- _What the task asks_
Lift out, unaltered, the lines of the material below between the line holding "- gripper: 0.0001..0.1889" and the line holding "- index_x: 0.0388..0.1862", counting both.

- _Dataset section_
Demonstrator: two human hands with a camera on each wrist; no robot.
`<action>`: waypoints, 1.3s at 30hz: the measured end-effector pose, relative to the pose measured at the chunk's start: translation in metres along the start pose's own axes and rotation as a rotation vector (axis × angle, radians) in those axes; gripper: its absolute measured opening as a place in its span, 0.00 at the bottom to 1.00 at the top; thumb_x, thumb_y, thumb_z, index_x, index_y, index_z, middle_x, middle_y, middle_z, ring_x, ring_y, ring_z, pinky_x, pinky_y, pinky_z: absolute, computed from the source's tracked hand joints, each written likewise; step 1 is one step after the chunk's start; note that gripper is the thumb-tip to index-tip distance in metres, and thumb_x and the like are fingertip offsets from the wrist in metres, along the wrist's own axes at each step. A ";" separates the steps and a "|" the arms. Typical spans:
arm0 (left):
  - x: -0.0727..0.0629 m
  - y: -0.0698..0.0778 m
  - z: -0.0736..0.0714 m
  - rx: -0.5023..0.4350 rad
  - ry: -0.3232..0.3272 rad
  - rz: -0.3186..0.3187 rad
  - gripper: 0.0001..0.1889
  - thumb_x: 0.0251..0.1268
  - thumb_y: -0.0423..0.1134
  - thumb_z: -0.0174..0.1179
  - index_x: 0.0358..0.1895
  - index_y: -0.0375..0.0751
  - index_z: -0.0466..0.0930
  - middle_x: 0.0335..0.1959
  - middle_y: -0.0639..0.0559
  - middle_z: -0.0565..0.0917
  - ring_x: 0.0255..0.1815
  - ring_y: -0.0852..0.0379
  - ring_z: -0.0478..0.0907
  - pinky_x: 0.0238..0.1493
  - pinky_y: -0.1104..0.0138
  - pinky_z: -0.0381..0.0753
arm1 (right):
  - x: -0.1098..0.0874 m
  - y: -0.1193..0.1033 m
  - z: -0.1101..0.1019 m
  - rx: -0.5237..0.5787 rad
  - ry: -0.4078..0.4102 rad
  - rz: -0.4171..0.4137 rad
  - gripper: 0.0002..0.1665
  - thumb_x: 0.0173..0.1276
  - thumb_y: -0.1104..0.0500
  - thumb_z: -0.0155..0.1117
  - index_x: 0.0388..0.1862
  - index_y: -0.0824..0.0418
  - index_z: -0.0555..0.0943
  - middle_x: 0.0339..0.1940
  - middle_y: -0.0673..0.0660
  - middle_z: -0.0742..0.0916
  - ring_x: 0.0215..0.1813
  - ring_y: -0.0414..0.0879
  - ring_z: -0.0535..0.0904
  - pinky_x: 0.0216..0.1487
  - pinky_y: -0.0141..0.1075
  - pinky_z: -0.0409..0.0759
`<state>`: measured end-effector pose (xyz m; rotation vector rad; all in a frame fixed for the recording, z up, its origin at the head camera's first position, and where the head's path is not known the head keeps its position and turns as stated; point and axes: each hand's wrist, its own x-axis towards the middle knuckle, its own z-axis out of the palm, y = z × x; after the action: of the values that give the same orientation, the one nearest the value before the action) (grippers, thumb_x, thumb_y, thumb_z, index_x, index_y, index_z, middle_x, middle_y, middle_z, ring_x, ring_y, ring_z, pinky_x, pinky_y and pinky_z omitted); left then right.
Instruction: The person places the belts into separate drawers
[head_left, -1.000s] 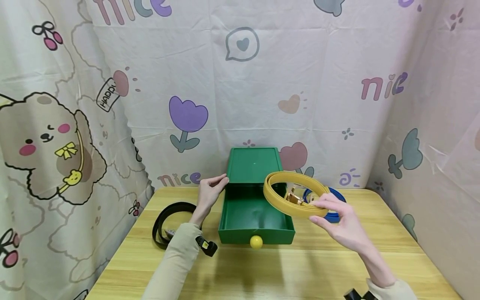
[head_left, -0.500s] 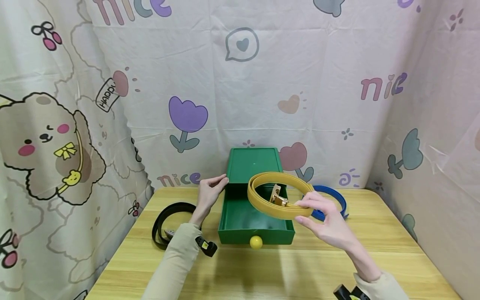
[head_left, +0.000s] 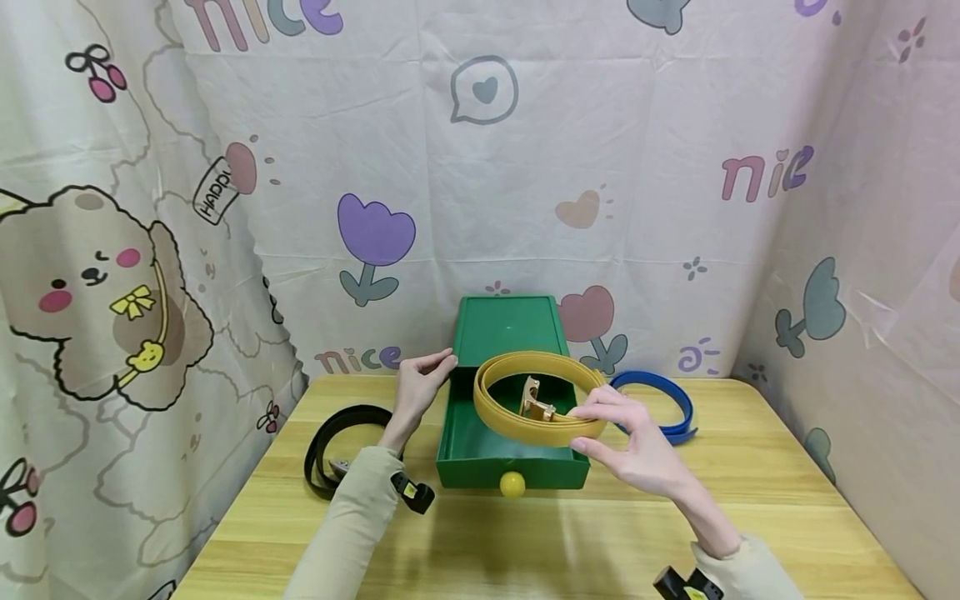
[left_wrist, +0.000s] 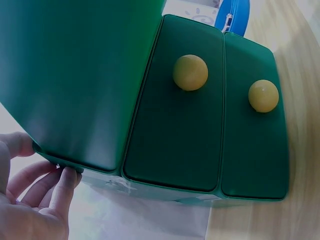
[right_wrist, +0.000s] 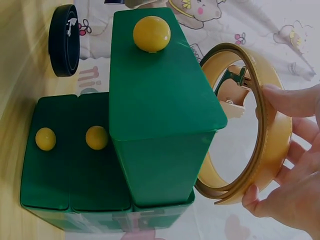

- _Output for this exercise_
  - gripper: 0.0001..0.1889
  - thumb_x: 0.0251..0.1268
  - thumb_y: -0.0423..0.1134
  - thumb_z: -0.0174..0.1179
  - index_x: 0.0358..0.1895
  - index_y: -0.0375..0.0751
  - index_z: -0.0466..0.0930
  - middle_x: 0.0335..0.1959
  - middle_y: -0.0639..0.0559
  - middle_z: -0.0565..0.0917
  - ring_x: 0.0255..0.1815
  - ring_y: -0.0852..0.0379
  - ring_z: -0.0478..0.0907
  - pinky_x: 0.0238..0.1493
  - pinky_y: -0.1104..0.0138
  - pinky_z: -0.0381..0.0753
arm1 (right):
  - x: -0.1098..0.0874 m
  - y: -0.1193..0.1033 m
  - z: -0.1101..0.1019 m
  - rx: -0.5237..0.5787 rad
  - ry: -0.4078..0.4102 rad
  - rz: -0.4171..0.4137 rad
  - gripper: 0.0002..0.1665
  - thumb_x: 0.0173..0.1276
  - thumb_y: -0.1104..0.0500
  - thumb_z: -0.0155..0.1117
  - index_x: 0.0388..0.1862

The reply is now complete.